● **TASK REQUIREMENTS**: Reproduce, exactly, the lines of the material below from the line containing "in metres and" through the line containing "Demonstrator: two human", with both end lines included and nothing else.

● **SUPPLIED RECORDS**:

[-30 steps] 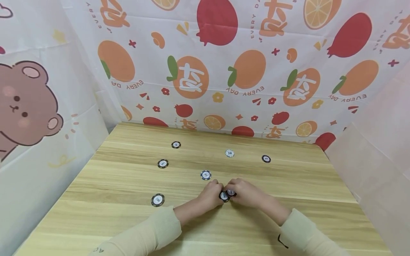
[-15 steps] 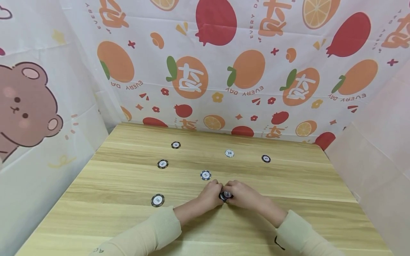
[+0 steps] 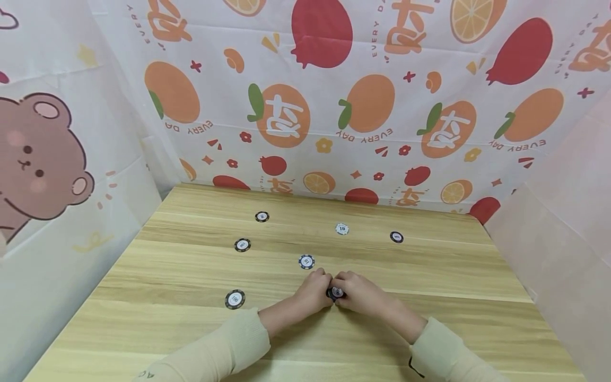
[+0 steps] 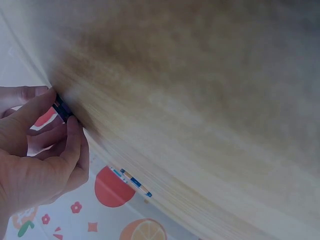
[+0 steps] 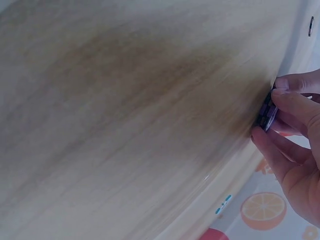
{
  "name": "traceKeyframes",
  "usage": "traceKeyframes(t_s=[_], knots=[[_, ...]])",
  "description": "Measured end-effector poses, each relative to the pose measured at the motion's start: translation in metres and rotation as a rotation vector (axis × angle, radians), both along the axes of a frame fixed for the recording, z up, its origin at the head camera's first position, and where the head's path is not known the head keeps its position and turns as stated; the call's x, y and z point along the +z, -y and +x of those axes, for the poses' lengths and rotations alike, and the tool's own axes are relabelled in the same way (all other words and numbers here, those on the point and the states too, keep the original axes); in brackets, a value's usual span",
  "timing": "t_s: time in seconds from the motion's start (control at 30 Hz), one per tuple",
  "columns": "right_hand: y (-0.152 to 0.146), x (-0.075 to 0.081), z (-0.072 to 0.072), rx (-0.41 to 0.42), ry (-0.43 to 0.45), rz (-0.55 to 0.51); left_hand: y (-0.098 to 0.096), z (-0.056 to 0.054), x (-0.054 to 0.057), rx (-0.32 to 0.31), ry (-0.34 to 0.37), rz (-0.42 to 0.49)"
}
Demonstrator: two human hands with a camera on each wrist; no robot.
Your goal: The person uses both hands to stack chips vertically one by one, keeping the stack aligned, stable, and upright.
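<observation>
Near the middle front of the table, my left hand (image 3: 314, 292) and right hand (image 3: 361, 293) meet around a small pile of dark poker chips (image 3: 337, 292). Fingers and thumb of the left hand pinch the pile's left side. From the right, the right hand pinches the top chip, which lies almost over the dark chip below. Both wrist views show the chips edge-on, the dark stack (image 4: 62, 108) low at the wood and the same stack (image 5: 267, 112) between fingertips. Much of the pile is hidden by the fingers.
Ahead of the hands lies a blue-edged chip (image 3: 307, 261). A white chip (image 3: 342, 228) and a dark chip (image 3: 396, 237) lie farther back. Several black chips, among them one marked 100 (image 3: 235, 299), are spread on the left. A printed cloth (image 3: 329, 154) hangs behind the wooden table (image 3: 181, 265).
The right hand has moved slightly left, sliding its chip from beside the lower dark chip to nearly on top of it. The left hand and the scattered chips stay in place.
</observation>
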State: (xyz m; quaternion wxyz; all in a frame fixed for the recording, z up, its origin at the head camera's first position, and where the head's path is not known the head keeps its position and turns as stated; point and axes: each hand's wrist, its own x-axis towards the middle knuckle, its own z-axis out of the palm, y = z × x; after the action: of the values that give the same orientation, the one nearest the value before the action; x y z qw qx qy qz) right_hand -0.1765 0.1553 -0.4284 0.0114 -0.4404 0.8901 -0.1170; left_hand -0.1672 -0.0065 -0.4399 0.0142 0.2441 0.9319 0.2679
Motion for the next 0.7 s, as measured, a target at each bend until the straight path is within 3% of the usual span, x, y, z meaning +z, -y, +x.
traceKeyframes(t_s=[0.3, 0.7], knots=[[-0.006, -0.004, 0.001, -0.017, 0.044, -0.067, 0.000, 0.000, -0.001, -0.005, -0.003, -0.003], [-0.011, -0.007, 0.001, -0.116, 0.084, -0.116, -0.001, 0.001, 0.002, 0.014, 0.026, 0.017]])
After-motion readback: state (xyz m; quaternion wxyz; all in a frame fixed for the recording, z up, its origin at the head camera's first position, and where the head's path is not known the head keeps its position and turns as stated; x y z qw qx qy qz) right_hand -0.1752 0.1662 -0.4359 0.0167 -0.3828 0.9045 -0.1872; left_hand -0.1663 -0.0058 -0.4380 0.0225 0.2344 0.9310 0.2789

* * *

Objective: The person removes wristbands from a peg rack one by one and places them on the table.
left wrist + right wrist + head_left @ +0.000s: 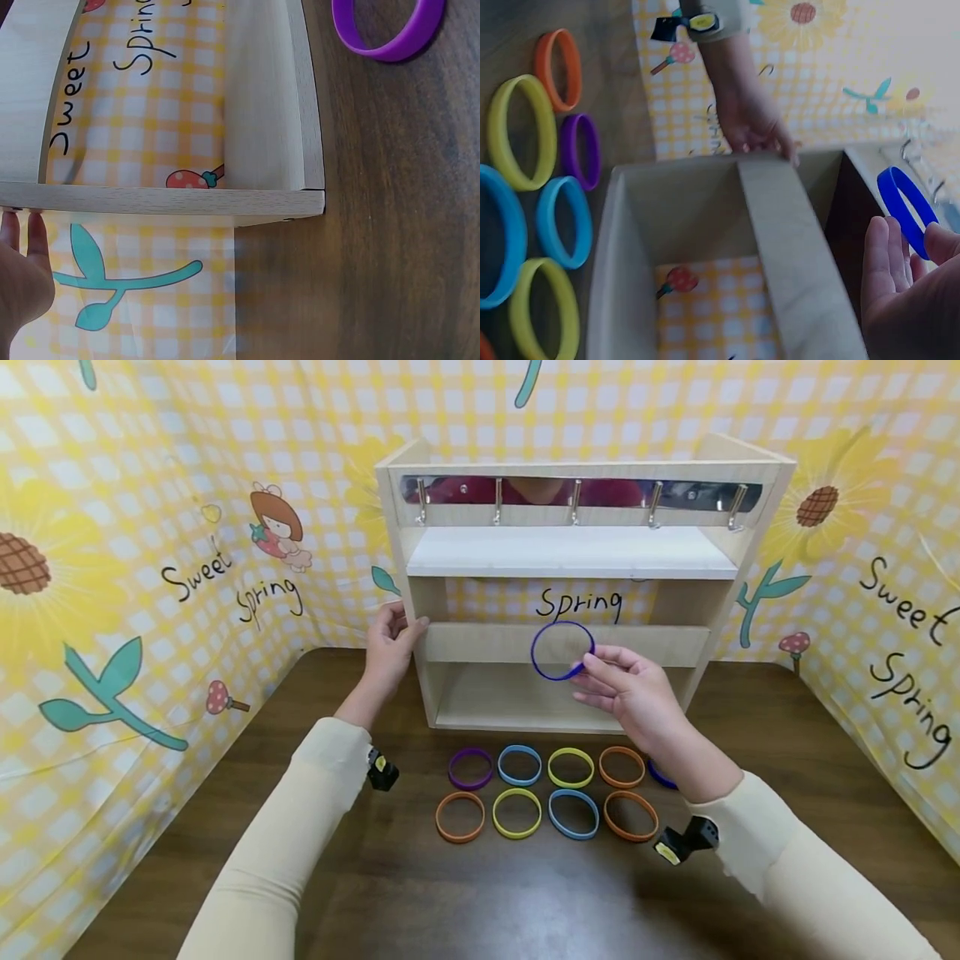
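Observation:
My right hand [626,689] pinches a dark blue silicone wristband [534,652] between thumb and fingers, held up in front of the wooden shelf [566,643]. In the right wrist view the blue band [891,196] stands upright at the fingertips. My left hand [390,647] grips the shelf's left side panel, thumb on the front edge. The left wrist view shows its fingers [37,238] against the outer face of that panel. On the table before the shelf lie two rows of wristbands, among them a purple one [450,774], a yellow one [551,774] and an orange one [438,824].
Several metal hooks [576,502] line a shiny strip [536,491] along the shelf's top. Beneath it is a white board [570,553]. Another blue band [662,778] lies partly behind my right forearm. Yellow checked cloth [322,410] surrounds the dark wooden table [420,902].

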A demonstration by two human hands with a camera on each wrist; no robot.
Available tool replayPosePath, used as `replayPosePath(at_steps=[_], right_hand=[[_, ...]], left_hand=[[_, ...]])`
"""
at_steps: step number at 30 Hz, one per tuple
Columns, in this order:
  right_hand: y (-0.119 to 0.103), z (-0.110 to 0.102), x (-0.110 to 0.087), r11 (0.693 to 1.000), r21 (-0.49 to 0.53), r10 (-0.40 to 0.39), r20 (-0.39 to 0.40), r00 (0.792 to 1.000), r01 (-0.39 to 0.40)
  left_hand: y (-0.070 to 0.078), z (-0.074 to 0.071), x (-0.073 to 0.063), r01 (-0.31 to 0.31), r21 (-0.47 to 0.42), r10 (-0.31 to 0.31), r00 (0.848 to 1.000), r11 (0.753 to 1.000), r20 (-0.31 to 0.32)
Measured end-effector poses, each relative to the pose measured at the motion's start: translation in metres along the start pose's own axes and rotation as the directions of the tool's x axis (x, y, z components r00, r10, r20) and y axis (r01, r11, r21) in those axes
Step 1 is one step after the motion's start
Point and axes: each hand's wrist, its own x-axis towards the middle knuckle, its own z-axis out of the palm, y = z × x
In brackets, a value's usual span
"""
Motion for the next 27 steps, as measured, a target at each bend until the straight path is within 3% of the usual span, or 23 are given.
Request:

● **EXERCISE RESPONSE**:
  "description": "Measured end-effector poses, each relative to the pose measured at the motion's start: translation in metres and rotation as a rotation vector (axis × angle, radians), both along the axes of a frame fixed for the recording, z up, its origin at the head camera's first position, and where the head's path is not known the head keeps its position and turns as stated; the call's x, y and z point along the +z, -y and +x of those axes, for the poses' lengths and rotations alike, and the tool's own axes are relabelled in the same way (all other words and numbers here, those on the point and the states too, keep the original axes); in brackets, a value's usual span",
  "timing": "t_s: time in seconds from the motion's start (control at 30 Hz), one per tuple",
  "columns": "right_hand: y (-0.152 to 0.146), x (-0.075 to 0.081), z (-0.072 to 0.072), rx (-0.41 to 0.42), ry (-0.43 to 0.45), rz (-0.55 to 0.51); left_hand: y (-0.098 to 0.096), z (-0.056 to 0.054), x (-0.054 to 0.057), rx (-0.32 to 0.31), ry (-0.34 to 0.37), rz (-0.42 to 0.49)"
}
Demonstrator: two human hands with a camera on each wrist; no robot.

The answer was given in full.